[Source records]
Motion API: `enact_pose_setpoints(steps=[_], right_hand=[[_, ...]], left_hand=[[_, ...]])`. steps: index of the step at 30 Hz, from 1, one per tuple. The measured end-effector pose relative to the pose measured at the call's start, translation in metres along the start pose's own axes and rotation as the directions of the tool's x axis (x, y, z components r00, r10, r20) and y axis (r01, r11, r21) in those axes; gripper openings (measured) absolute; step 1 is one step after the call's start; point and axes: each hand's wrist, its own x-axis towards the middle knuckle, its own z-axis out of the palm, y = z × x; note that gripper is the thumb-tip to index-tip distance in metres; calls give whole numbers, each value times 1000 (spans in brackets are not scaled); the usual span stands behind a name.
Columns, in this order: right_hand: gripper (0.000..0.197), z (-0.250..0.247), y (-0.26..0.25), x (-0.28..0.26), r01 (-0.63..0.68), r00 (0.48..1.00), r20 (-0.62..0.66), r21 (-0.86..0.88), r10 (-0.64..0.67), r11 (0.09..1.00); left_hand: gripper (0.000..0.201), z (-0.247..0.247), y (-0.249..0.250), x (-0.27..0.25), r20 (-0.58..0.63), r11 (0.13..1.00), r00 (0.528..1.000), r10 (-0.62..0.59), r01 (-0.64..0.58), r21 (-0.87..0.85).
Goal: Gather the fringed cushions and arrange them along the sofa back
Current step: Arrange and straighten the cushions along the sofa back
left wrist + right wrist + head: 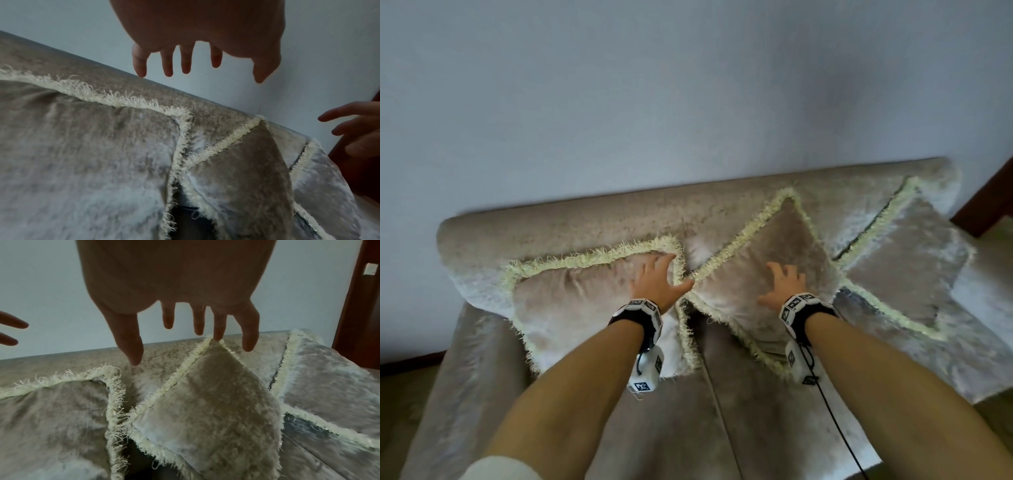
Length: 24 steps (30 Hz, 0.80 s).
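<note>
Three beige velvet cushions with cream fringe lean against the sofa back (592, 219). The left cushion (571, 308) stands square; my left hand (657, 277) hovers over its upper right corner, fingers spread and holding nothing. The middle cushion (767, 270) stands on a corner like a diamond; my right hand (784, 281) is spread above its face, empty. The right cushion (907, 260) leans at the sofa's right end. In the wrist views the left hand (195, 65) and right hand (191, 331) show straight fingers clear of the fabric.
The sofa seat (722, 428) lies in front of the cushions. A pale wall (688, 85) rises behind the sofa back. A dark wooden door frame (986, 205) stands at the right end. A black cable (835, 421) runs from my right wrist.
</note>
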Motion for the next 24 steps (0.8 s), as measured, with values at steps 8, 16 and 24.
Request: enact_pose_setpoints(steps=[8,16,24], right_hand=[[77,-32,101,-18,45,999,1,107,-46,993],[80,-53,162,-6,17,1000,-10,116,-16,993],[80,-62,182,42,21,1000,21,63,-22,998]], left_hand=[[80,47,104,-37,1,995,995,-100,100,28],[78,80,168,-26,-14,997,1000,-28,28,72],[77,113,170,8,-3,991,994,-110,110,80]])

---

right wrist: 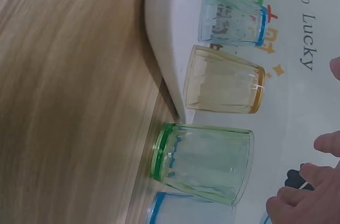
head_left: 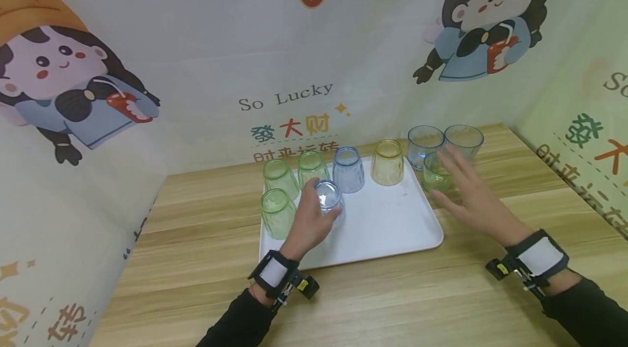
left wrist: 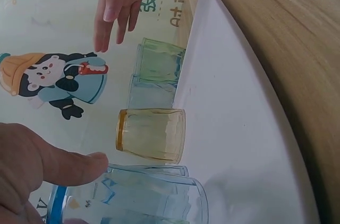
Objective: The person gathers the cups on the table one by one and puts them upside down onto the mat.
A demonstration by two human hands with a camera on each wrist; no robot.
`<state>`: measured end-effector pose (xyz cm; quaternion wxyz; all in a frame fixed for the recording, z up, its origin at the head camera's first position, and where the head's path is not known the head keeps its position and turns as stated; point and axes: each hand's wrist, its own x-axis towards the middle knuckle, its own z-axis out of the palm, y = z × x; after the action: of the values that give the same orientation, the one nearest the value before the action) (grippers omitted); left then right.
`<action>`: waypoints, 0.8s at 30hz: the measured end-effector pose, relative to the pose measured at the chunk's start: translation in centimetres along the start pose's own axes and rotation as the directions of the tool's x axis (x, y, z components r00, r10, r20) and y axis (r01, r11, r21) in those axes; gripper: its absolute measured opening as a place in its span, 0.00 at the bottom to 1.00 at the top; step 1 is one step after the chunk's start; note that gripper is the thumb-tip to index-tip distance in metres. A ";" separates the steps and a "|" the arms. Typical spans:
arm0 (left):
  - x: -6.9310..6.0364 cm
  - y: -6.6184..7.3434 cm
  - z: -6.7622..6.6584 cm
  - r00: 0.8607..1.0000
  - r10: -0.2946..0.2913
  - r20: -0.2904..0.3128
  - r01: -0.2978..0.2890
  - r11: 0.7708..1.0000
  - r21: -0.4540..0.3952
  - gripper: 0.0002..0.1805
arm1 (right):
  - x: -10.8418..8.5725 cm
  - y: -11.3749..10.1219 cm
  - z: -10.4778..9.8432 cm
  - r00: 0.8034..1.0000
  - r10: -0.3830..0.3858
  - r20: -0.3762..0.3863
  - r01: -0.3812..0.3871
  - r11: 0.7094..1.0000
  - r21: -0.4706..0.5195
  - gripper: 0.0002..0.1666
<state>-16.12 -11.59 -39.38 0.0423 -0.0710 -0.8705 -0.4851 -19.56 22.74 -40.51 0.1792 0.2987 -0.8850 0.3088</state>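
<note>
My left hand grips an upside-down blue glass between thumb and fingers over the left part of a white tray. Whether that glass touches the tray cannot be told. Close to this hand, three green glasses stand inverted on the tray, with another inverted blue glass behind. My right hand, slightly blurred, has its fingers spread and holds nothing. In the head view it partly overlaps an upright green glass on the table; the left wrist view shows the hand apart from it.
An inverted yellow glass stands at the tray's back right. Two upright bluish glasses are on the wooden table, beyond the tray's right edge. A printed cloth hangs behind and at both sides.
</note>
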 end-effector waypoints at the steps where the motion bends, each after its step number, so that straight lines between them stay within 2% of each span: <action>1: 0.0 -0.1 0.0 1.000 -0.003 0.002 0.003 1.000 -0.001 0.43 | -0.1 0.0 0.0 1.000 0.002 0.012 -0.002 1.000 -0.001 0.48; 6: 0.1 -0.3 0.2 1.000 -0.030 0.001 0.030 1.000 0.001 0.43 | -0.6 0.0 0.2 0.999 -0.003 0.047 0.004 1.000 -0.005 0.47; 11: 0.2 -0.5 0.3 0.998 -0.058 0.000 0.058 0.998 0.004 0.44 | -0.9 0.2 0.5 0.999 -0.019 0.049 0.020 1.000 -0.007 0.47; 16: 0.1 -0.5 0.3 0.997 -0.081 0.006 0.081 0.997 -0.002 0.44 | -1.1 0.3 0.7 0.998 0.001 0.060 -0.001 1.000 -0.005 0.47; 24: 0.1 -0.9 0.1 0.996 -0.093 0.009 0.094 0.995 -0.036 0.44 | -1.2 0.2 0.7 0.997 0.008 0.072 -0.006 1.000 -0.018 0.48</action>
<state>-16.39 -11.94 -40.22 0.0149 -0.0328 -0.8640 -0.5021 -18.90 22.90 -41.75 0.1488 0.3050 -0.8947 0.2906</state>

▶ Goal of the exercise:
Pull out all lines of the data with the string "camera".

▶ Worked solution:
A demonstration by two human hands with a camera on each wrist; no robot.
`<state>`: measured end-effector pose (xyz cm; quaternion wxyz; all in a frame fixed for the recording, z up, its origin at the head camera's first position, and where the head's path is not known the head keeps its position and turns as stated; point and axes: each hand's wrist, its own x-axis towards the middle knuckle, its own z-axis out of the palm, y = z × x; after the action: of the values that give the same orientation, the one nearest the value before the action) (grippers omitted); left then right.

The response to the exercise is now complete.